Schülerleistung und soziale Integration
Der Bericht der internen Begleitforschung stellt heraus, dass mit den Impulsen der neuen Lern- und Leistungskultur Kinder im unteren Leistungsbereich deutliche Lernerfolge erzielen konnten. Ihr Urteil wird gestützt durch Befunde der externen Evaluation unter der Leitung von Prof. Katzenbach. Für die Untersuchung der Leistungsentwicklung wurde eine Kontrollgruppe aus dem Einschulungsjahrgang vor Beginn des Schulversuchs gebildet. Untersucht und verglichen wurden die Lernbereiche Mathematik, Schreiben und Lesen. Zu den Schulleistungen von Schülerinnen und Schüler mit ungünstigen Lernvoraussetzungen stellt der externe Evaluationsbericht fest, dass am Ende des vierjährigen Schulversuchs „keine statistisch signifikanten Differenzen des Jahrgangs 2009 gegenüber dem Kontrolljahrgang trotz einer deutlich schlechteren Ausgangslage“ zu finden sind:
„Offensichtlich gelingt es den Schulen in hohem Maße, unterschiedliche Lernausganglagen zum Schuleintritt auszugleichen. (…) Resümierend kann festgehalten werden, dass sich der Befund vieler Begleitforschungen auch hier bestätigt: Weder finden wir nennenswerte Leistungseinbußen noch spektakuläre Leistungszuwächse.“
Auch bezogen auf die soziale Integration der Schülerinnen und Schüler mit Leistungsschwächen sind zwischen den Jahrgängen des Schulversuchs und den Kontrolljahrgängen laut Bericht keine auffälligen Unterschiede zu verzeichnen.
Akzeptanz der „notenfreien“ Grundschule
Schon vor Schulversuchsbeginn war ein ausgeprägtes Problembewusstsein bezüglich der Sinnhaftigkeit von Ziffernnoten bei den meisten Grundschullehrkräften vorhanden.
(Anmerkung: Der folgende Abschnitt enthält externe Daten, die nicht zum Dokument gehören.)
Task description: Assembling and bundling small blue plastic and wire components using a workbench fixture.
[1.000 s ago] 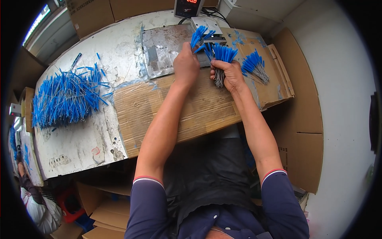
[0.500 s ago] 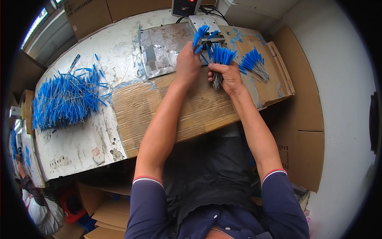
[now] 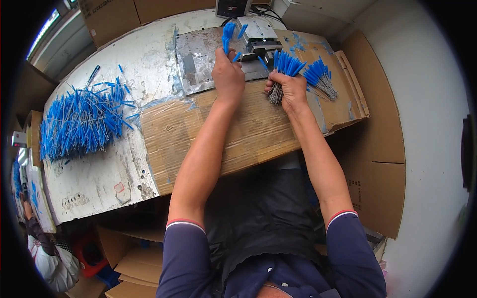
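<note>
White worktop [image 3: 102, 186], blue-tipped pile [image 3: 82, 121] by its left edge. Left hand [image 3: 228, 79] clamped on small bunch [image 3: 228, 35], blue ends poking out toward far edge. Right hand [image 3: 289, 89] clamped round bundle [image 3: 286, 64], blue ends beyond grip, wire ends nearside. Second bundle [image 3: 322, 79] lies beside right hand, toward worktop's right edge.

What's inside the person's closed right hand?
The bare right hand holds a bundle of thin, silvery wire stems with bright blue ends. The blue ends fan out above the fist; wire pokes out below. The hand covers part of the bundle's middle, so that cannot be seen.
</note>
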`<state>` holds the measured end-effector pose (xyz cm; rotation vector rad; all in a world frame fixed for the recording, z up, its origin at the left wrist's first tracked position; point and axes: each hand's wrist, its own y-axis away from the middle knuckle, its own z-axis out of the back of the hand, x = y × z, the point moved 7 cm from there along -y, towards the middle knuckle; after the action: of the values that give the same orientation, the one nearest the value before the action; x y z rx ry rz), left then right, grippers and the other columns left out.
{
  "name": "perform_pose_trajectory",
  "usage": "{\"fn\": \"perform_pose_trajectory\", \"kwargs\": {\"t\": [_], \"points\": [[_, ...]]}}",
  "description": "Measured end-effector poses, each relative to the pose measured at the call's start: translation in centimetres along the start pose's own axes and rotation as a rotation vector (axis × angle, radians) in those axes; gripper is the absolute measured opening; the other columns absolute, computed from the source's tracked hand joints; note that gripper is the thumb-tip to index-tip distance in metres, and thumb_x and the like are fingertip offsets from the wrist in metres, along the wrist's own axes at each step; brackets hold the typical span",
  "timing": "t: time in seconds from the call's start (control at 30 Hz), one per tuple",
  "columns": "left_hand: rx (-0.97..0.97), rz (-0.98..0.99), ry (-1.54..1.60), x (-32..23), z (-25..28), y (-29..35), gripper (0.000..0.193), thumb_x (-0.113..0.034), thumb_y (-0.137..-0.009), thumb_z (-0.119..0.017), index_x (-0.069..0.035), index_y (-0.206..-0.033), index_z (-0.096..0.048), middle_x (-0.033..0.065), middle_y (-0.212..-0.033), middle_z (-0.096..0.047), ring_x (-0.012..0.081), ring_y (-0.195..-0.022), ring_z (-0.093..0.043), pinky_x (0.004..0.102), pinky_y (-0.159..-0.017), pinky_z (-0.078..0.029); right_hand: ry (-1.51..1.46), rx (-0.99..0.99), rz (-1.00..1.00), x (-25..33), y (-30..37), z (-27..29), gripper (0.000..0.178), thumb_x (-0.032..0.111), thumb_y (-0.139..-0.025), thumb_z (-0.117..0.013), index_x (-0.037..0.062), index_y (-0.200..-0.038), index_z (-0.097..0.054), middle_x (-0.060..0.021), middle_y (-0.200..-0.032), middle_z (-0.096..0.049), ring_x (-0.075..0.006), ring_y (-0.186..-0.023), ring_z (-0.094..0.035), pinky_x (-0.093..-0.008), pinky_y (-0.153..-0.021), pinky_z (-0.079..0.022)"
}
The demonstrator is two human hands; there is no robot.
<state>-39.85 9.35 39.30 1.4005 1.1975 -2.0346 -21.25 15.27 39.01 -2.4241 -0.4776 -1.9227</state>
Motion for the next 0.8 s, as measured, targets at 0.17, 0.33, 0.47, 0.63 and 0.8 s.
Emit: {"fn": "perform_pose_trajectory", "kwargs": {"t": [0.17,0.33,0.47,0.63,0.8], "points": [[0.014,0.054,0.037,-0.6,0.0,0.3,0.006,-0.004,-0.100,-0.052,-0.003,-0.106,-0.053,0.0106,-0.086,-0.073,0.0218,-0.075,-0.073,0.0360,-0.063,-0.054,0.018,-0.167,0.063,0.0,-1.5,0.1,0.008,-0.010,-0.078,-0.067,-0.0038,-0.082,-0.063,-0.0115,-0.071,-0.064,-0.0202,-0.055,-0.064,-0.0346,-0.046,-0.056],[-0.028,-0.026,-0.073,-0.9,0.6,0.2,0.005,-0.005,-0.100,-0.052,-0.004,-0.105,-0.053,0.0126,-0.090,-0.075,0.0280,-0.082,-0.074,0.0403,-0.068,-0.055,-0.004,-0.213,0.103,-0.2,-1.2,-0.2,0.008,-0.010,-0.078,-0.067,-0.0044,-0.080,-0.062,-0.0117,-0.069,-0.063,-0.0212,-0.052,-0.064,-0.0357,-0.044,-0.055],[-0.033,-0.037,-0.088,-1.1,0.8,0.3,0.006,-0.004,-0.099,-0.052,-0.005,-0.104,-0.053,0.0135,-0.094,-0.075,0.0351,-0.087,-0.072,0.0444,-0.072,-0.053,-0.012,-0.225,0.145,0.1,-0.8,-0.3,0.007,-0.010,-0.078,-0.067,-0.0047,-0.080,-0.062,-0.0125,-0.069,-0.064,-0.0224,-0.053,-0.065,-0.0362,-0.044,-0.056],[-0.039,-0.046,-0.118,-1.0,0.5,0.3,0.007,-0.004,-0.098,-0.053,-0.005,-0.105,-0.053,0.0149,-0.092,-0.075,0.0386,-0.087,-0.071,0.0465,-0.072,-0.052,0.013,-0.246,0.140,0.0,-1.2,-0.1,0.006,-0.009,-0.077,-0.068,-0.0053,-0.080,-0.063,-0.0132,-0.070,-0.065,-0.0235,-0.054,-0.066,-0.0365,-0.045,-0.058],[0.003,-0.123,-0.311,-1.1,-0.1,0.4,0.010,-0.007,-0.096,-0.055,-0.004,-0.105,-0.054,0.0170,-0.086,-0.068,0.0409,-0.080,-0.065,0.0523,-0.068,-0.047,-0.040,-0.227,0.111,0.0,-1.1,-0.2,0.006,-0.009,-0.078,-0.066,-0.0044,-0.080,-0.063,-0.0116,-0.070,-0.065,-0.0222,-0.051,-0.065,-0.0345,-0.044,-0.057]]}}
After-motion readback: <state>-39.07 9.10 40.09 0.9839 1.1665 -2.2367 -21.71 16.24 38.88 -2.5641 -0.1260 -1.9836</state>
Die Arbeit mit den selbst entwickelten Kompetenzrastern wurde als sehr positiv und bereichernd empfunden. Es wurde erkannt, dass damit nicht nur die erreichte Schülerleistung präziser erfasst und bewertet werden kann, sondern zugleich diagnostische und unterrichtspraktische Zwecke erfüllt werden, weil über den erreichten Leistungsstand hinaus auch Aussagen über noch zu entwickelnde Kompetenzen gemacht werden.
40% der Eltern verhielten sich hingegen skeptisch bis ablehnend zu der Umstellung. Die negative Einschätzung war in der Regel verbunden mit den antizipierten Übergängen zu den weiterführenden Schulen. Insbesondere bestand Besorgnis, dass das Gymnasium die Schülerinnen und Schüler aus dem Schulversuch ablehnen könnte. Dass auch in der Abschlussbefragung nur 62 % der Frage zustimmten, ob in Zukunft an allen Grundschulen so gearbeitet werden solle wie im Schulversuch, steht in einem hochsignifikanten Zusammenhang mit der Ablehnung der neuen Arbeitsweise und Leistungsbewertung.
Insgesamt bestätigt der Schulversuch den für die Entwicklung einer inklusiven Pädagogik unabdingbaren Verzicht auf vergleichende Ziffernnoten und die pädagogische Brauchbarkeit von Kompetenzrastern, die auf einem heterogenitätsbewussten didaktischen Unterrichtskonzept mit Individualisierung und Differenzierung aufsetzen. Die Schulen im Schulversuch werden ausdrücklich darin ermutigt, die „entwickelten Verfahren selbstbewusst zu vertreten und diese primär aus ihrem eigenen pädagogischen Auftrag heraus zu begründen, statt sich den von außen gesetzten Verwertungsansprüchen zu unterwerfen“.